### Task instructions
Each line in the records below, from the one that contains "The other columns" to the one that contains "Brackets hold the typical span", should be reproduced exactly, the first and last included.

### Data for this task
==*==

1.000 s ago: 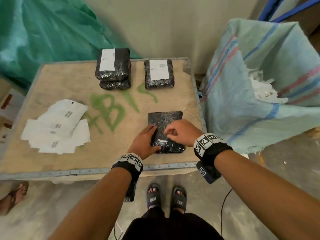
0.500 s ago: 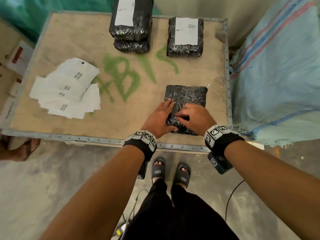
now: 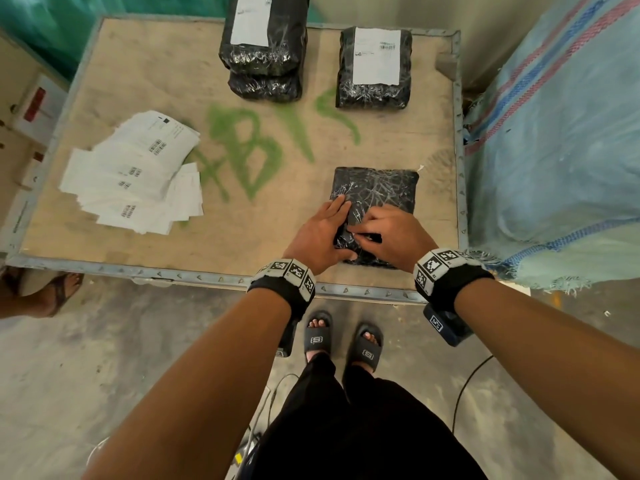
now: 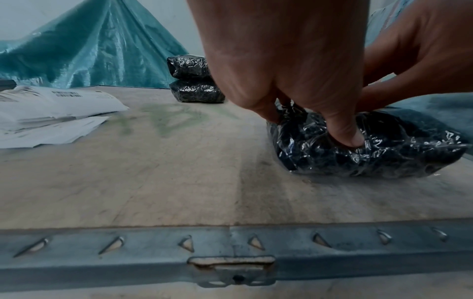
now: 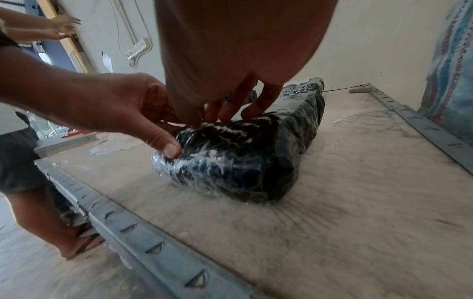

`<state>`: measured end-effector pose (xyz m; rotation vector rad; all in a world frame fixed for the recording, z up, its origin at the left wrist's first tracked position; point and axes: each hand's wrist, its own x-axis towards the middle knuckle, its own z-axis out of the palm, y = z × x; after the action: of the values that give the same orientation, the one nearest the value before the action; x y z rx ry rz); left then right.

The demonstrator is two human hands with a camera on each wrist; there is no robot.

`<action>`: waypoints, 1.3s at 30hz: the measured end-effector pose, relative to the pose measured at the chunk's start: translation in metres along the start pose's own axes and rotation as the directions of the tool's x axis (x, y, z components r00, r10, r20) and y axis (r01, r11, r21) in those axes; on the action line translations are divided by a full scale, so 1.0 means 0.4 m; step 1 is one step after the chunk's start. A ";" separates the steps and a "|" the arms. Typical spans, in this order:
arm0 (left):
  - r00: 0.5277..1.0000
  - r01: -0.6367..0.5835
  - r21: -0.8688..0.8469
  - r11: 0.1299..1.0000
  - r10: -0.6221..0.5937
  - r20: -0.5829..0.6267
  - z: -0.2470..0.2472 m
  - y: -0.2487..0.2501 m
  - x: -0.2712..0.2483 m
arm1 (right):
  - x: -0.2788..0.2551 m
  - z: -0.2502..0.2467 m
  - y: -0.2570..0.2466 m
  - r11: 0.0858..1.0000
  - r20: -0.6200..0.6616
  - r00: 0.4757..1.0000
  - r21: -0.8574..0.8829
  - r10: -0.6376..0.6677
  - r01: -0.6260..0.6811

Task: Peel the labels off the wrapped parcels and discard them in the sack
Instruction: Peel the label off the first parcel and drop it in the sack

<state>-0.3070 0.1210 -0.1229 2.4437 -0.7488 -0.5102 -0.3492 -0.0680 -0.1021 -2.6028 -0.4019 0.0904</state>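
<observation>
A black film-wrapped parcel (image 3: 375, 192) (image 4: 384, 157) (image 5: 243, 161) lies near the table's front right corner, with no label showing on it. My left hand (image 3: 329, 230) (image 4: 294, 81) (image 5: 115, 107) holds its near left end, fingers on top and thumb (image 4: 348, 133) pressed into the wrap. My right hand (image 3: 370, 232) (image 5: 225, 113) is curled over the top, its fingertips picking at the film; what they pinch is hidden. At the back lie two stacked parcels (image 3: 265, 39) and a single parcel (image 3: 375, 67), both with white labels showing. The woven sack (image 3: 554, 133) stands to the right of the table.
A heap of white labels (image 3: 135, 174) lies on the table's left side. The wooden table has a metal rim (image 3: 194, 277) along its front. Another person's sandalled foot (image 3: 52, 292) is at the left, and their legs (image 5: 25, 161) stand beside the table.
The head view has tilted down and closer, so the sack's opening has left the frame. Both hands stay on the near parcel. A small white sliver by my right fingers no longer shows.
</observation>
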 end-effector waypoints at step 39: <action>0.998 0.041 0.006 0.999 -0.041 0.049 -0.005 0.005 0.000 | -0.019 0.019 0.024 0.984 -0.028 0.985 -0.058 -0.171 0.169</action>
<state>-0.3070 0.1202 -0.1203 2.4637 -0.7223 -0.5869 -0.3548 -0.0745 -0.1136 -2.6080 -0.6207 -0.0221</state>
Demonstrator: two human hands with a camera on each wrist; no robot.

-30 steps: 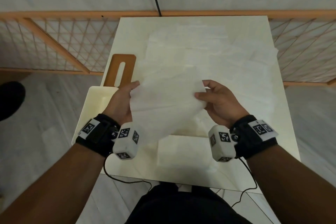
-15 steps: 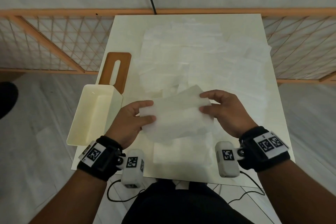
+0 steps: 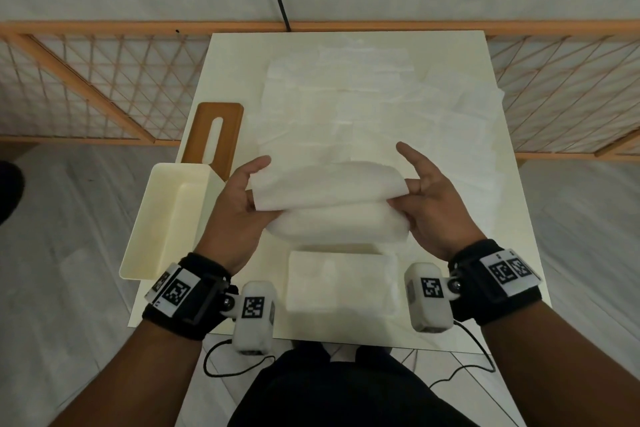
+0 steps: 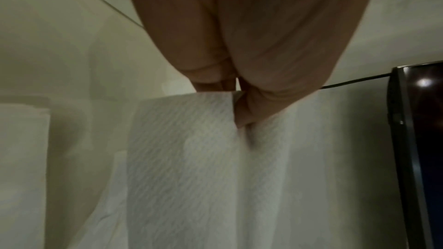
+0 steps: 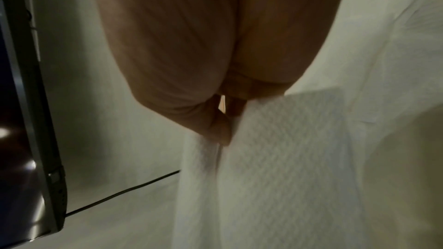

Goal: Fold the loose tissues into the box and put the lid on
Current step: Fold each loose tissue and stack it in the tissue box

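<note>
Bottom of the head view: both forearms w/ black wrist straps carrying white camera pods. Between the pods, bottom centre, a folded stack of tissues (image 3: pixel 337 282) lies flat on the cream table (image 3: pixel 512 253), near its front edge.

Just above that, mid-frame, a tissue (image 3: pixel 329 203) is held off the table, doubled over into a long soft fold w/ rounded upper edge. Left hand (image 3: pixel 239 204) pinches its left end, thumb on top, fingers under. Right hand (image 3: pixel 433 204) pinches the right end betw thumb and middle fingers; index finger sticks up straight, off the paper. Left wrist view: the thumb tip and fingers clamp the embossed sheet's (image 4: pixel 203 158) top edge. Right wrist view: same kind of pinch on the sheet's (image 5: pixel 275 158) edge.

Left of centre, the open cream box (image 3: pixel 166 218) sits at the table's left edge, overhanging it, just beside the left hand; inside looks bare, as far as visible. Behind it, upper left of table, the brown wooden lid (image 3: pixel 213 135) w/ oval slot lies flat, partly hidden by the box.

Upper centre to right: loose tissues (image 3: pixel 363 107) spread overlapping across the far table. Beyond, an orange lattice fence (image 3: pixel 86 87) and pale wall.
</note>
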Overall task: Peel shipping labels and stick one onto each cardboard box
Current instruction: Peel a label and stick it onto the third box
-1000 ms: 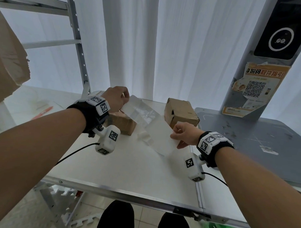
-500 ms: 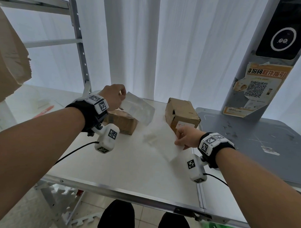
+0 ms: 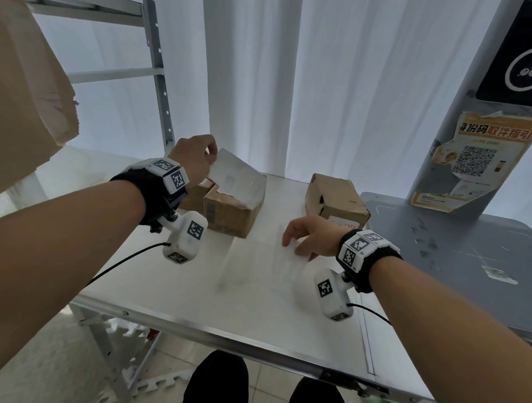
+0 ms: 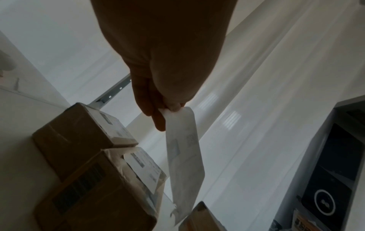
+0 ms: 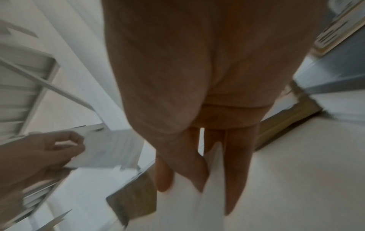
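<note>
My left hand (image 3: 207, 157) pinches one corner of a peeled white shipping label (image 3: 235, 179), which hangs above the left cardboard box (image 3: 228, 215). In the left wrist view the label (image 4: 183, 156) dangles from my finger and thumb (image 4: 169, 107) beside two boxes (image 4: 79, 137) (image 4: 94, 195) that both carry labels on top. My right hand (image 3: 293, 244) hovers low over the white table (image 3: 225, 305), fingers straight. A blurred white backing sheet (image 3: 265, 261) lies at its fingertips and shows among the fingers (image 5: 209, 195) in the right wrist view. A third box (image 3: 334, 197) stands behind that hand.
A grey kiosk pillar with an orange QR poster (image 3: 477, 160) stands on a grey platform (image 3: 468, 244) right of the table. A metal shelf upright (image 3: 157, 77) and a large brown cardboard piece (image 3: 21, 87) are on the left. White curtains hang behind.
The label has come off the backing sheet. My left hand lifted it back over the left boxes. My right hand dropped toward the table, its fingers straightened, and the backing sheet went down with it.
</note>
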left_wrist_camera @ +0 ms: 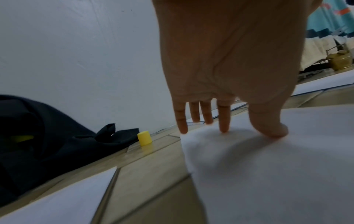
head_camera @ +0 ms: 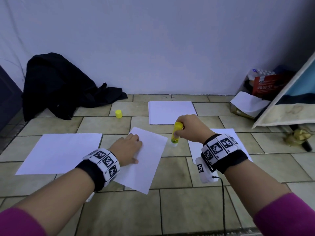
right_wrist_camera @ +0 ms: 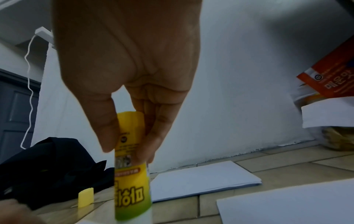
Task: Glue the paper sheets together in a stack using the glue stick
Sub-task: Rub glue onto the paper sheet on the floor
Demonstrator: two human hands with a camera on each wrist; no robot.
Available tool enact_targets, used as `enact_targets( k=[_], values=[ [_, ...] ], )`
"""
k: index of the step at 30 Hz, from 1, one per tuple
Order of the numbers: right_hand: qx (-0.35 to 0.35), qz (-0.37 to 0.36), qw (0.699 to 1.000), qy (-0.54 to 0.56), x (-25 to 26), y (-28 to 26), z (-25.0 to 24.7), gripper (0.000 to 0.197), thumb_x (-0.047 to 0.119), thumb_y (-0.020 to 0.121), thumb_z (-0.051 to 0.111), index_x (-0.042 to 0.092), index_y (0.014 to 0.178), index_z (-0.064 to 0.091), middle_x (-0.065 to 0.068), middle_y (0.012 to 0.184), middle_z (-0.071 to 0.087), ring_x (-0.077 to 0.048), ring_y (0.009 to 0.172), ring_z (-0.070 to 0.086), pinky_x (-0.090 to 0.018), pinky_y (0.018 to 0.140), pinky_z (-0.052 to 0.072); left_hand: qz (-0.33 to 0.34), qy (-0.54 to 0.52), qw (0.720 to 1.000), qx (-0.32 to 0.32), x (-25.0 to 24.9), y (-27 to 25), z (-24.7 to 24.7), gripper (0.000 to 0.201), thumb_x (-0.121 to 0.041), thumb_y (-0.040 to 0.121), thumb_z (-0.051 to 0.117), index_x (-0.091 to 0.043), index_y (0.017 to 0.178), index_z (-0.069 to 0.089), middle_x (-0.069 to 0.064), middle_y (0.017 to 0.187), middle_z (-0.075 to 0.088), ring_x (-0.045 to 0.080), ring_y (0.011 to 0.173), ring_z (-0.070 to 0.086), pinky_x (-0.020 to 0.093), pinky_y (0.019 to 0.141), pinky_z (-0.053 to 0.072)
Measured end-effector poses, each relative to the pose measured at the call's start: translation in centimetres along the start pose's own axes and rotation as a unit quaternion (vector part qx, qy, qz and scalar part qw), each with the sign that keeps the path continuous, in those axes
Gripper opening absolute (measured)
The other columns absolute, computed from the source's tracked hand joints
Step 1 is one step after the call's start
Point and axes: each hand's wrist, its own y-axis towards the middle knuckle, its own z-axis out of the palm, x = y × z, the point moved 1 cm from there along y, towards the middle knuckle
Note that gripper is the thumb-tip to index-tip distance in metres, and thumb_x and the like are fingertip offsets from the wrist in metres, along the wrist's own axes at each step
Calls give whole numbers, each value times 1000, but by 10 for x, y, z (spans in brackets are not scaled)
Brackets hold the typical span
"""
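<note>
A tilted white sheet (head_camera: 146, 159) lies on the tiled floor in the middle. My left hand (head_camera: 129, 149) rests on its left part with straight fingers (left_wrist_camera: 224, 121) pressing the sheet (left_wrist_camera: 268, 174) down. My right hand (head_camera: 189, 128) grips a yellow glue stick (head_camera: 176, 133) upright, open white end down at the sheet's right corner. In the right wrist view the thumb and fingers (right_wrist_camera: 107, 136) pinch the glue stick (right_wrist_camera: 132, 174). Its yellow cap (head_camera: 118, 114) stands apart on the floor. Other sheets lie at left (head_camera: 59, 154), at right (head_camera: 221, 145), and a stack at the back (head_camera: 170, 111).
A black cloth (head_camera: 59, 87) is heaped against the wall at back left. Boxes and a bag (head_camera: 265, 86) stand at back right beside a leaning board (head_camera: 289, 103). A cable (head_camera: 223, 201) runs from my right wristband.
</note>
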Motion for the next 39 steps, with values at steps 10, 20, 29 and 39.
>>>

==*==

### Completed exercise
The other columns absolute, computed from the source's tracked hand joints
Step 1 is one step after the call's start
Point and axes: each hand's wrist, its own y-axis towards the middle knuckle, its own z-axis out of the palm, x = y × z, the point moved 1 cm from there along y, towards the middle knuckle
Note that gripper is the thumb-tip to index-tip distance in metres, and thumb_x and the like are fingertip offsets from the wrist in metres, along the wrist's own axes at each step
Calls give whole numbers, each value times 1000, but by 10 for x, y, z (spans in brackets are not scaled)
Brackets hold the typical span

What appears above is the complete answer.